Slovakia’s opposition parties would secure a parliamentary majority, according to the April poll by NMS agency.

The country’s largest opposition party, centrist Progressive Slovakia (PS), leads the polls with 23.2%, ahead of Smer of the populist Prime Minister Robert Fico with 19.9%.  

Smer’s key ruling coalition ally, conservative centre-left Hlas (8.5%), fell behind the non-parliamentary neofascist Republika (9.2%), while the junior coalition party, ultranationalist SNS (1.9%), sits deep below the 5% parliamentary threshold.

Opposition parties, Christian democratic KDH (6.9%), right-wing populist Slovakia (6.8%) and neoliberal SaS (6.5%), would all re-enter the parliament and together with PS would combine for a majority of 80 in the parliament of 150.  

The poll figures suggest that the March reshuffle in the left-right cabinet of Prime Minister Robert Fico, whereby the populist leader reconstructed a 79 majority did not boost the cabinet’s faltering popularity.

Fico has reinvigorated the mass protests he is facing in Slovakia as his reshuffled cabinet approved a Russian-like foreign agent draft bill targeting NGOs last week, prompting thousands to march in protest across the country’s cities and towns.

In his latest stepping up of rhetoric against NGOs, Fico likened the situation in Slovakia to Serbia.

“The EU needs an honest discussion about democracy. As well as about what is happening in Slovakia or Serbia,” Fico headlined his latest social media post on April 9.  

“Various strange NGOs financed from Dutch accounts make up reasons for protests every week,” Fico wrote, linking to his previous rhetoric of alleging a "coup" was unfolding in Slovakia, involving NGOs, funding from abroad, opposition, as well as Georgian pro-Ukrainian units and Czech media.     

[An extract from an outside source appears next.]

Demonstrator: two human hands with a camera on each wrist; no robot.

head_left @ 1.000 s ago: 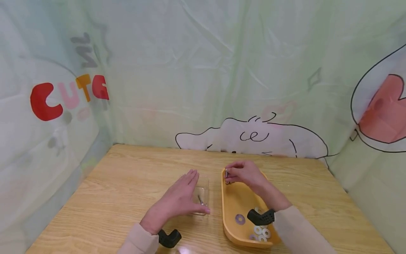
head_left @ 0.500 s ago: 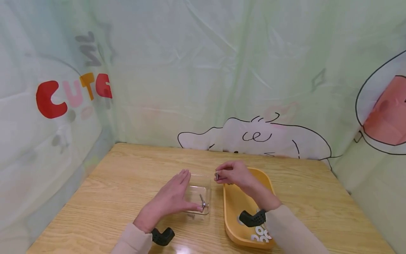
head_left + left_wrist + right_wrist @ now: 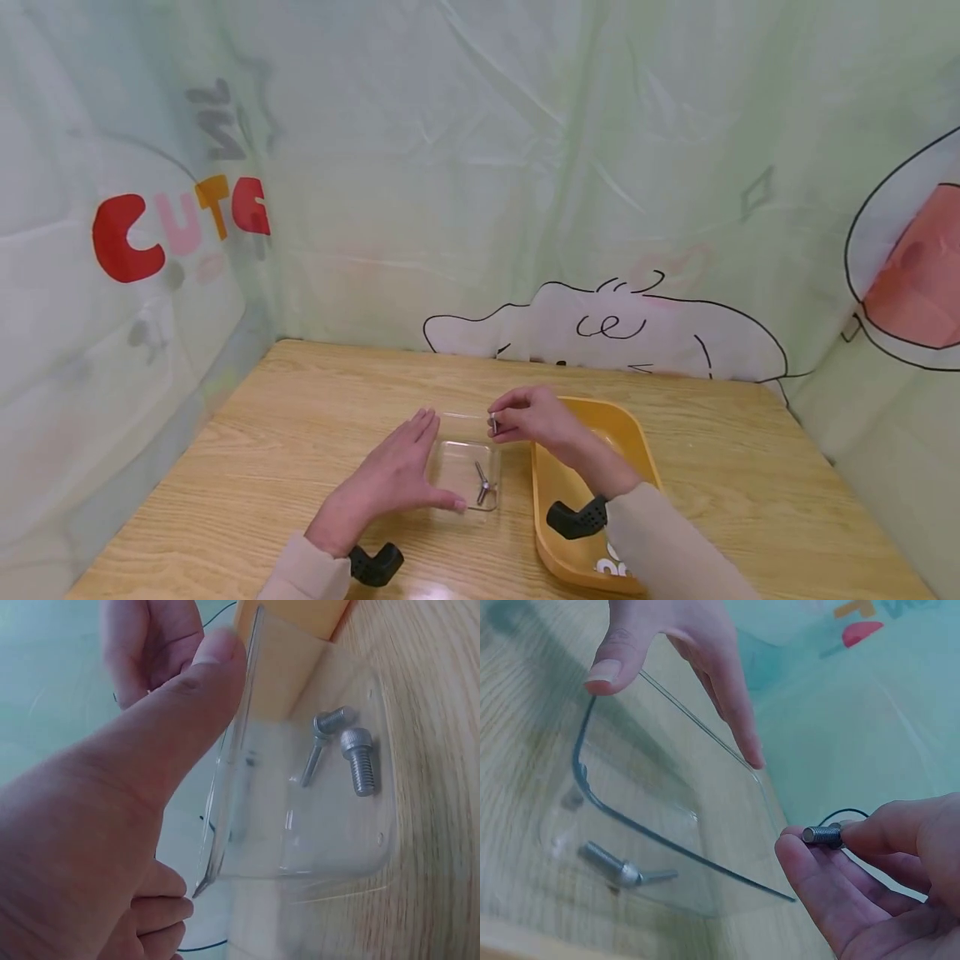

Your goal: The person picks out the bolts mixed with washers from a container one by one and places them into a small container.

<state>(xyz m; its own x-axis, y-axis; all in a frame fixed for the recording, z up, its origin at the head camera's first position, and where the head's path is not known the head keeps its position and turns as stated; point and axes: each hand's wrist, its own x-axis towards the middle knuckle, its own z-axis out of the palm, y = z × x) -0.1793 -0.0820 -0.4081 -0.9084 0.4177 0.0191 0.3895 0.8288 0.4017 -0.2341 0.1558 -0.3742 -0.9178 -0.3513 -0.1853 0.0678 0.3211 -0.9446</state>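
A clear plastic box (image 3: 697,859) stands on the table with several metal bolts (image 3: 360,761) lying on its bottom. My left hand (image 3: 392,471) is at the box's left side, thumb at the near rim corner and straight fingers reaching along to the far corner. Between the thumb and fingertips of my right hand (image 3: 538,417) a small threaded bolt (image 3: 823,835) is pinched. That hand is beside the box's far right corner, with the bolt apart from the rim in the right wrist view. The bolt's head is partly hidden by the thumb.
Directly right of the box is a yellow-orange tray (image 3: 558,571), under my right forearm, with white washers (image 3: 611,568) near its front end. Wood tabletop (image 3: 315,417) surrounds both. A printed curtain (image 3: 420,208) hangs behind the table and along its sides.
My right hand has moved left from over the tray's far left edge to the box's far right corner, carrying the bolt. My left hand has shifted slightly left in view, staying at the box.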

Fico concluded his post by referring to Serbian President Aleksandar Vučić, whose Serbian Progressive Party is facing the country’s largest mass protests since the fall of pariah president Slobodan Miloševič, stating “hold on, Aleksandar.”  

Fico also wrote that “because democratically elected President A. Vučič is sovereign and does not bow to Western dictate, he faces the wrath of Western gods,” adding that “if the EU was just, which it is not, Serbia would become its member, as it is ready for it.”

In a separate development, the Slovak parliament approved continued debate of the government-backed constitutional changes, which are poised to result in the enshrining of two genders – a man and a woman – in the Slovak constitution, pushed as part of Fico’s hardening of his national conservative rhetoric.